Judge Campbell ruled that in this case, "the Inspector General statute vests the power to remove the incumbent for ‘good cause’ only, with the Mayor as the appointing executive. It does not grant that power – for good cause, excellent cause, exigent cause, or any other cause – to the Council. Nor could any statute do so, given the separated powers of our government."
Judge Campbell’s opinion held that, "The Council seeks a power that is not assigned to it: to remove an appointed officeholder, by imposing stricter job qualifications, because it thinks the circumstances justify such action. That, however, is affirmatively not the legislature’s decision to make.
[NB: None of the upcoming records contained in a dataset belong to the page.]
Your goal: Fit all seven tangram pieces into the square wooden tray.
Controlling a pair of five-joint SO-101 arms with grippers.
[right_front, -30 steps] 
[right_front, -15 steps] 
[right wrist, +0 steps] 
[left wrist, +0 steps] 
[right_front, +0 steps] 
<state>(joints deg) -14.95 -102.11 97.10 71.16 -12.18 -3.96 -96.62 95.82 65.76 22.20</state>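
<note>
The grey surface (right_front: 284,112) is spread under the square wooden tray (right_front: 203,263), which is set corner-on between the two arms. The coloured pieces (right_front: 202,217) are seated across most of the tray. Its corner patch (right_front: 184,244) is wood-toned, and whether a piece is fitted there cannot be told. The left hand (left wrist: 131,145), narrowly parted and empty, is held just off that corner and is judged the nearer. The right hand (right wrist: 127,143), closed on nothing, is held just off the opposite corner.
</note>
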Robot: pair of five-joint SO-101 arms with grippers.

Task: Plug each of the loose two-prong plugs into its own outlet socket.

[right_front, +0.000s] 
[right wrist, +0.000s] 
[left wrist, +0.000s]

Instead, it is a power granted exclusively to the executive." The opinion concluded that "In the end, having considered all of the parties’ arguments, it is my judgment that the section of the (Council-passed) 2003 IG Act that applies to the incumbent cannot survive separation of powers scrutiny . . . . I conclude that the provision at issue encroaches on a key part of the Mayor’s authority, namely his appointment and removal power."
Mayor Williams reiterated that he had no objection to the Council’s amending the requirements for the position of Inspector General prospectively. "All along, I have pointed out that the Council’s action had the effect of removing an incumbent from office, thereby exercising a fundamentally executive function. The Court today has agreed."